Dataset excerpts
»»
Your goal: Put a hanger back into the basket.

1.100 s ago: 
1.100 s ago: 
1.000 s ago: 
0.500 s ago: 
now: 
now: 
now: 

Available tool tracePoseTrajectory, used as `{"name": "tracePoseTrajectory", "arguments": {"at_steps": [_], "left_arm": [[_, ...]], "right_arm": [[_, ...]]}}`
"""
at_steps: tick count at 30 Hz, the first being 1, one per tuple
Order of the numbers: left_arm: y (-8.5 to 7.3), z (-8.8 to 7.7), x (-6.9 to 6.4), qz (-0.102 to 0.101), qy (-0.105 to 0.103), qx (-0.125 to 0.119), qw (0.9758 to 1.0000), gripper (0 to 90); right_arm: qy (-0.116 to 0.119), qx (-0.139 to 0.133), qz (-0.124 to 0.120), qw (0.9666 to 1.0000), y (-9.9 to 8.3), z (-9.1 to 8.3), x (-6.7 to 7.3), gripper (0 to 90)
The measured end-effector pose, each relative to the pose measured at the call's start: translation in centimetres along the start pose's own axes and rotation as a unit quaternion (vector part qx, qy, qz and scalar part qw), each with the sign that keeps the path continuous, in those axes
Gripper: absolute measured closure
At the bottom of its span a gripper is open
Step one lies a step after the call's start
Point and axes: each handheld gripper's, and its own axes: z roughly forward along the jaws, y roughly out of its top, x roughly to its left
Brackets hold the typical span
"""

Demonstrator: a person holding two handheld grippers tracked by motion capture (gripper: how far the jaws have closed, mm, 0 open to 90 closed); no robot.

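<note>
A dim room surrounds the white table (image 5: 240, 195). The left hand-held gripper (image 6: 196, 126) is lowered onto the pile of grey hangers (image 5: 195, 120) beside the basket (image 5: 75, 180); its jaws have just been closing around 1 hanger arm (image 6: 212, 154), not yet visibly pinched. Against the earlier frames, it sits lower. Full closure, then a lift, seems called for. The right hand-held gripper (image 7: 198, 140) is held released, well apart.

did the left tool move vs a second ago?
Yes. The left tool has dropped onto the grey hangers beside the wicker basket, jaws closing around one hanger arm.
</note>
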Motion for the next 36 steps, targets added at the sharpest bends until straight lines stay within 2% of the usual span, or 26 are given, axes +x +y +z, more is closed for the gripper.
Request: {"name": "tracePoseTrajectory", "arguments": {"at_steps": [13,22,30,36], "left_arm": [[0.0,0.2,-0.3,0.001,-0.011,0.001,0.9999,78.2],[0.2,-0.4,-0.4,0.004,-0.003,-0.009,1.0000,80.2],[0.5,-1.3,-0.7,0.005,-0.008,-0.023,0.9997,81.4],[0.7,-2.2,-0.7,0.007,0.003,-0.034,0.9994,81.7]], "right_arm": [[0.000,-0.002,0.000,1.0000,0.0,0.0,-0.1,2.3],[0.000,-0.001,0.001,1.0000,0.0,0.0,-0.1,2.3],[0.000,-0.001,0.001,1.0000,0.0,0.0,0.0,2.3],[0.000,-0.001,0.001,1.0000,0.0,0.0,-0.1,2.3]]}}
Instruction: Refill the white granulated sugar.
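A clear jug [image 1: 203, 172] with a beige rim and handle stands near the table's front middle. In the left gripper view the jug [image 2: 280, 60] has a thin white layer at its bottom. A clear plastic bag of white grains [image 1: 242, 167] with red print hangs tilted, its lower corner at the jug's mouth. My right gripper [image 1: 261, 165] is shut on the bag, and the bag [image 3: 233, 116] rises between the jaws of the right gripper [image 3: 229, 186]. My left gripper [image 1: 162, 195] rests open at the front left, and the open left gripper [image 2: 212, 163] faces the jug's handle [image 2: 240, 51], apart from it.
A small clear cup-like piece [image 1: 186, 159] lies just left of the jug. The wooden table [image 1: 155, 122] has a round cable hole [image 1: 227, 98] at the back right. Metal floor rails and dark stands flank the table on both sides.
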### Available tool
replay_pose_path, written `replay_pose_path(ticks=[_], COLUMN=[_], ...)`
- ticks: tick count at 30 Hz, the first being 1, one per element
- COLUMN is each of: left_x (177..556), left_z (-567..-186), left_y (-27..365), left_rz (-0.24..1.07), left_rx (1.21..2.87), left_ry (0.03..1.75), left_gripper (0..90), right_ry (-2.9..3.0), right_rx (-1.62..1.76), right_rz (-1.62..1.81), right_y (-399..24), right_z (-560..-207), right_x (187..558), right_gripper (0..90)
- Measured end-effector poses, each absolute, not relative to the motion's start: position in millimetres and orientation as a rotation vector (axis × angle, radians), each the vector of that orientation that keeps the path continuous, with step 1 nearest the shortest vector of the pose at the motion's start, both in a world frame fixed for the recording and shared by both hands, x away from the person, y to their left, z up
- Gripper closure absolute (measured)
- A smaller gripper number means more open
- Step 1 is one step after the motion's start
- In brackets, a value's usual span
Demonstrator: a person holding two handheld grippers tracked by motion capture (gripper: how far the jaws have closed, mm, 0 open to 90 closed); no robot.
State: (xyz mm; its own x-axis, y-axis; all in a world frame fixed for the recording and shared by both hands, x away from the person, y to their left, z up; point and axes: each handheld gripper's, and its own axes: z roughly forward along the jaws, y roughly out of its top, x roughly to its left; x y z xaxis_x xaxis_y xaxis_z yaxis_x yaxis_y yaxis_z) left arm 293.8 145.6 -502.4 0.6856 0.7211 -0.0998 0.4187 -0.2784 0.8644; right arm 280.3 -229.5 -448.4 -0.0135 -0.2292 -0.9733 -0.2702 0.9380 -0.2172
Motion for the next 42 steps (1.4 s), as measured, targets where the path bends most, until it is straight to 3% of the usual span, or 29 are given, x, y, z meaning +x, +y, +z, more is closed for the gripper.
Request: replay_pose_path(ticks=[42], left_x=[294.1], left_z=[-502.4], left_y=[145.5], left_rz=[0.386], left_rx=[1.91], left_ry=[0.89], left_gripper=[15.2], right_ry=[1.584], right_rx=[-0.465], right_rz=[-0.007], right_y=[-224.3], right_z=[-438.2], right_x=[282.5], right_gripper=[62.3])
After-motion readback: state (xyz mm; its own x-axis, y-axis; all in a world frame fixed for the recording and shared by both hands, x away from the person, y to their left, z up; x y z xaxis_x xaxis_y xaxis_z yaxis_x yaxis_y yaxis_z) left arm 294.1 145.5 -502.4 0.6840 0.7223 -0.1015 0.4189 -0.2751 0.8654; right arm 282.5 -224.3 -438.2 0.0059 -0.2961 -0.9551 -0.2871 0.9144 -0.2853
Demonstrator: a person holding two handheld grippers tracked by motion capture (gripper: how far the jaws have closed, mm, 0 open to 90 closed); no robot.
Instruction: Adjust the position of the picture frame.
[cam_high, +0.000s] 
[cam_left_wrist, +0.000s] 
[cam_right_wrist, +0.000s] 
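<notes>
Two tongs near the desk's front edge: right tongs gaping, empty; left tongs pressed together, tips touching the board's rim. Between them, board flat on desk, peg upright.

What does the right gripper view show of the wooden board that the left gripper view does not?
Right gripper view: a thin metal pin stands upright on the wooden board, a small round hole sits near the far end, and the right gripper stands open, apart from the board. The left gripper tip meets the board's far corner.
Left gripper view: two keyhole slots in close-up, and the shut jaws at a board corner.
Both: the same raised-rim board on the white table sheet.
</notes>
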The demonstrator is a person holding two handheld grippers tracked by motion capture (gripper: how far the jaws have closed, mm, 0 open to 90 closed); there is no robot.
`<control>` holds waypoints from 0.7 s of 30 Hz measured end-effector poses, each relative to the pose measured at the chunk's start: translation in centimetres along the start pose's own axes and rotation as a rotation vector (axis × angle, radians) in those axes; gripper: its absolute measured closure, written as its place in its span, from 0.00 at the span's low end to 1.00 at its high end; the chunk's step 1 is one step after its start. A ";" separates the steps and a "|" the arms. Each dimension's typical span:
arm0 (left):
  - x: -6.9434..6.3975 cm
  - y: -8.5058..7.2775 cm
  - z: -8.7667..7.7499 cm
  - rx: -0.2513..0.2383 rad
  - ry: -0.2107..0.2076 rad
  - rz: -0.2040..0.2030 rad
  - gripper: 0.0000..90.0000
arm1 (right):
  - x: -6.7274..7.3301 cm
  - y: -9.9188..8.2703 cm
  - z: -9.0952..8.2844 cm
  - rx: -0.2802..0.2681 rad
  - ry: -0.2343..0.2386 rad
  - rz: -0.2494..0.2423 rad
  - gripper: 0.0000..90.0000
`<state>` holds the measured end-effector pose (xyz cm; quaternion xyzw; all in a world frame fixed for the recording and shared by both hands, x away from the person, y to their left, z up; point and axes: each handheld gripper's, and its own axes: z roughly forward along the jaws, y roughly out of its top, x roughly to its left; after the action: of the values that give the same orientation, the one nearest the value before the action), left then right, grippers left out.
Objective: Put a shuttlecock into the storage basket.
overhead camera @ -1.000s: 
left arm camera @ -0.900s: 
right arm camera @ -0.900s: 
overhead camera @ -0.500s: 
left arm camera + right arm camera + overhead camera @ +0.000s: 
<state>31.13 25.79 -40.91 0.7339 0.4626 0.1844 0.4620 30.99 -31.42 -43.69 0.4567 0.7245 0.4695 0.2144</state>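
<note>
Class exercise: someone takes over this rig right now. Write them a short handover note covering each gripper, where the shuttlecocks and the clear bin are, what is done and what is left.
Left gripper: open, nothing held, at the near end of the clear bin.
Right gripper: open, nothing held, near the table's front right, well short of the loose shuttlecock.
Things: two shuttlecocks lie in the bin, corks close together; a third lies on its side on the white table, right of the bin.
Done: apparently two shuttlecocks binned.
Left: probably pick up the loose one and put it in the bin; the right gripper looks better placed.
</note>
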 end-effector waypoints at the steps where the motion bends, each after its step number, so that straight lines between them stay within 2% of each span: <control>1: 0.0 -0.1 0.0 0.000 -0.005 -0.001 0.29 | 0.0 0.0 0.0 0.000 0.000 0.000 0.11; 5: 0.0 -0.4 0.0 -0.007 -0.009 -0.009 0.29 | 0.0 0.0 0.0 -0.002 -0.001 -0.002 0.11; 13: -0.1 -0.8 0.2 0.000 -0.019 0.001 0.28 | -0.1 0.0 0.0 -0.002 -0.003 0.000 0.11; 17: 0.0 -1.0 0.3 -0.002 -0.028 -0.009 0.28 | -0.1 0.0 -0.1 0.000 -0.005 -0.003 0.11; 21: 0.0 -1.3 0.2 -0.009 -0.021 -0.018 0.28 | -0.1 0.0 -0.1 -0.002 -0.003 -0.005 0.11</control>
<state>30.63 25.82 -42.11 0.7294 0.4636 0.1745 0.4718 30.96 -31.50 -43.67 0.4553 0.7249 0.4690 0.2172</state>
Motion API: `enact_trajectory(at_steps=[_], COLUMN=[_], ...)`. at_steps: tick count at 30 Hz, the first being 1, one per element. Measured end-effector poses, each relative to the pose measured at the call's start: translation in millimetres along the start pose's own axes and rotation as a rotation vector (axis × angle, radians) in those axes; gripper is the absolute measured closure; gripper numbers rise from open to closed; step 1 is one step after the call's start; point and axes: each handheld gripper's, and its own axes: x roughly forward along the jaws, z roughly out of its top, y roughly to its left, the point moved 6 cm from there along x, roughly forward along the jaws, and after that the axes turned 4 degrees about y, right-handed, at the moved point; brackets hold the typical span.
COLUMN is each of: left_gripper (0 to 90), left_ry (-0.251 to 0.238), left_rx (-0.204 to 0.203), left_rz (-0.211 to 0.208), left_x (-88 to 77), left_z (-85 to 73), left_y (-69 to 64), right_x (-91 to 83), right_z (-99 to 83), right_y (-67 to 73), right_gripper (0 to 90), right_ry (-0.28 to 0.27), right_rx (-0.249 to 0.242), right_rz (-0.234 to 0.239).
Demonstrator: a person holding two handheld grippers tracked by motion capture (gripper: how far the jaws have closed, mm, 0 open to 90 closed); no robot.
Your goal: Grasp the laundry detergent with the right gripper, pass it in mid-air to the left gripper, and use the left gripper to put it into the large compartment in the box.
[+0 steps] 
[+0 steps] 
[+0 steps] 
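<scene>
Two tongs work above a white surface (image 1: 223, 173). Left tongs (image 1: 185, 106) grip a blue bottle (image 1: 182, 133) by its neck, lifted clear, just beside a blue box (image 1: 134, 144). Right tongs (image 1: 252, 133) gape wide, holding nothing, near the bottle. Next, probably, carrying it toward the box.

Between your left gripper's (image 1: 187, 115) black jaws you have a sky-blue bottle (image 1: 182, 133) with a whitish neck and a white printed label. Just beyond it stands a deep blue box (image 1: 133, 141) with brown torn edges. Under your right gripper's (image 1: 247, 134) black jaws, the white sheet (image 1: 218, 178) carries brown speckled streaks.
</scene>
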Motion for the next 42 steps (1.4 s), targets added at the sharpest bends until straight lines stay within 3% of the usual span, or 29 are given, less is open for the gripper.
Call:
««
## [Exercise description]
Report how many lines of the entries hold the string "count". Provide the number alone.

## [Response box]
3